=== Begin Enclosure ===

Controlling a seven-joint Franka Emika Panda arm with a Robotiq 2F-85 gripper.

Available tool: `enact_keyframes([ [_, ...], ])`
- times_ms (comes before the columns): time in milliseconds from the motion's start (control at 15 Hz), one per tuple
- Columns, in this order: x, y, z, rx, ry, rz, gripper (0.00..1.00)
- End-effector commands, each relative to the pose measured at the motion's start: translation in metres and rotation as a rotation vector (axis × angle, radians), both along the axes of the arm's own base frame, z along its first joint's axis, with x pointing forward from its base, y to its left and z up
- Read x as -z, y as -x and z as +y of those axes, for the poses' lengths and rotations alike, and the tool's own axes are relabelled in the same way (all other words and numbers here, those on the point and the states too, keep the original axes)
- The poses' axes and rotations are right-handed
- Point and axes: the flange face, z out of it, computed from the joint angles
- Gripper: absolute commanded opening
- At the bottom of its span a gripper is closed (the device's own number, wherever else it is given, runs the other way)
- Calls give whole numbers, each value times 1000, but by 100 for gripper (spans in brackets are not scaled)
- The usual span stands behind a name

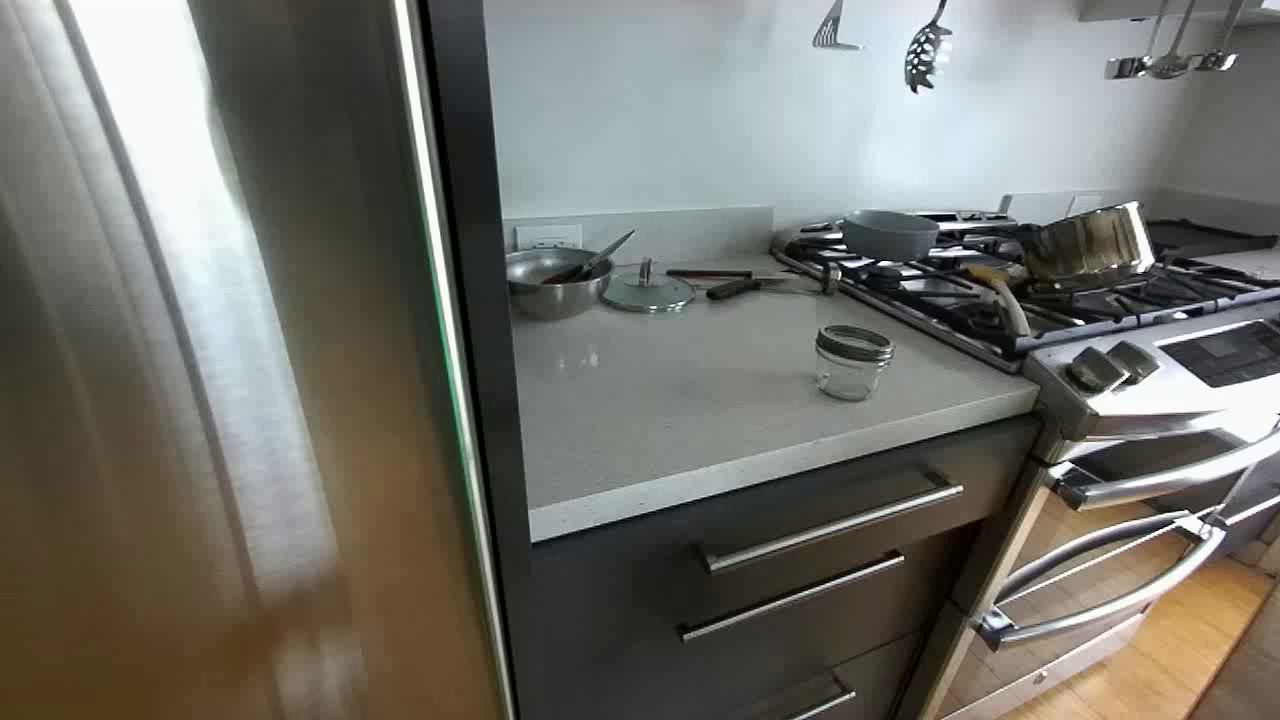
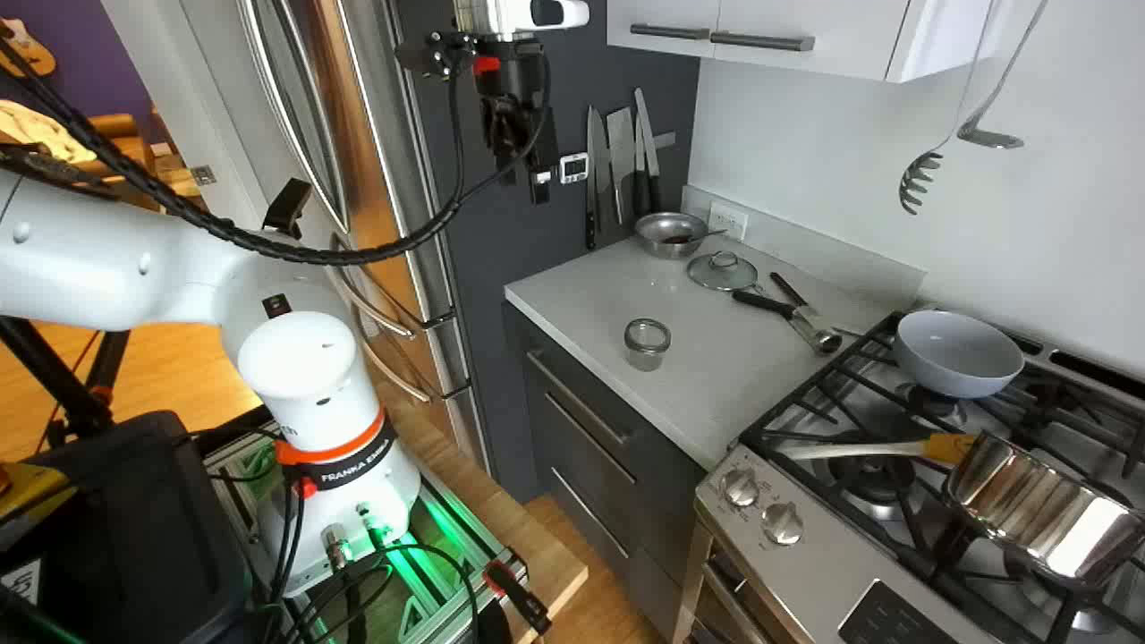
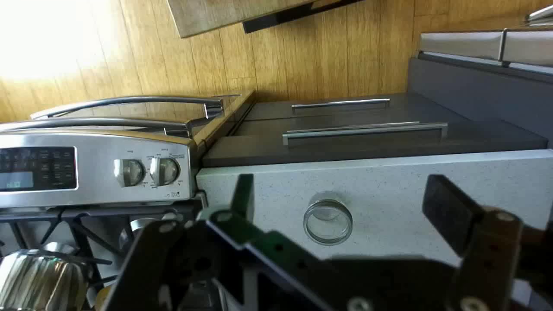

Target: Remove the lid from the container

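Note:
The container is a small clear glass jar standing upright on the counter near its front edge; it also shows in an exterior view and in the wrist view. The lid appears as a dark grey ring round the jar's mouth, also in an exterior view and in the wrist view. Its centre looks see-through from above; I cannot tell whether a disc fills it. My gripper is open and empty, pointing down, high above the counter. In the wrist view the jar lies between the wide-apart fingers, well beyond them.
A steel bowl, a clear glass pot lid and knives and utensils lie along the back. The stove holds a grey pan and a tilted steel pot. The fridge stands beside the counter.

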Motion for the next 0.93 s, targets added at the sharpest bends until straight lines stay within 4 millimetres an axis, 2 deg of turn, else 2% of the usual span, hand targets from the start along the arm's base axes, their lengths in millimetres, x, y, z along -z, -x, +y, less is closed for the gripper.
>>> enact_keyframes([
  [0, -1, 0, 0, 0, 0, 1, 100],
  [467, -1, 0, 0, 0, 0, 1, 100],
  [733, 0, -45, 7, -176, 95, -115, 100],
  [867, 8, -74, 11, -261, 73, -191, 100],
])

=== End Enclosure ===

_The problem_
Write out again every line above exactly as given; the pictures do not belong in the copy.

_Solution for this exercise_
Controlling a seven-joint Franka Emika Panda arm with a Robotiq 2F-85 gripper.

Available tool: `enact_keyframes([ [_, ...], ])`
- times_ms (comes before the columns): time in milliseconds from the motion's start (control at 15 Hz), one per tuple
- Columns, in this order: x, y, z, rx, ry, rz, gripper (0.00..1.00)
- End-effector commands, each relative to the pose measured at the motion's start: translation in metres and rotation as a rotation vector (axis × angle, radians), both along the axes of the arm's own base frame, z along its first joint's axis, with x pointing forward from its base, y to its left and z up
- Read x as -z, y as -x and z as +y of those axes, for the poses' lengths and rotations alike, and the tool's own axes are relabelled in the same way (all other words and numbers here, those on the point and the states too, keep the original axes)
- The poses' axes and rotations are right-handed
- Point and axes: the flange face, z out of it, computed from the joint angles
- Gripper: absolute commanded opening
- At the bottom of its span a gripper is closed (the device's own number, wherever else it is given, runs the other way)
- Calls give whole numbers, each value times 1000, but by 100 for gripper (spans in brackets are not scaled)
- The usual span stands behind a name


Target: Remove the lid from the container

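Note:
The container is a small clear glass jar standing upright on the counter near its front edge; it also shows in an exterior view and in the wrist view. The lid appears as a dark grey ring round the jar's mouth, also in an exterior view and in the wrist view. Its centre looks see-through from above; I cannot tell whether a disc fills it. My gripper is open and empty, pointing down, high above the counter. In the wrist view the jar lies between the wide-apart fingers, well beyond them.
A steel bowl, a clear glass pot lid and knives and utensils lie along the back. The stove holds a grey pan and a tilted steel pot. The fridge stands beside the counter.
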
Motion for the next 0.93 s, targets added at the sharpest bends until straight lines stay within 4 millimetres an axis, 2 deg of turn, else 2% of the usual span, hand targets from the start along the arm's base axes, their lengths in millimetres, x, y, z along -z, -x, +y, less is closed for the gripper.
>>> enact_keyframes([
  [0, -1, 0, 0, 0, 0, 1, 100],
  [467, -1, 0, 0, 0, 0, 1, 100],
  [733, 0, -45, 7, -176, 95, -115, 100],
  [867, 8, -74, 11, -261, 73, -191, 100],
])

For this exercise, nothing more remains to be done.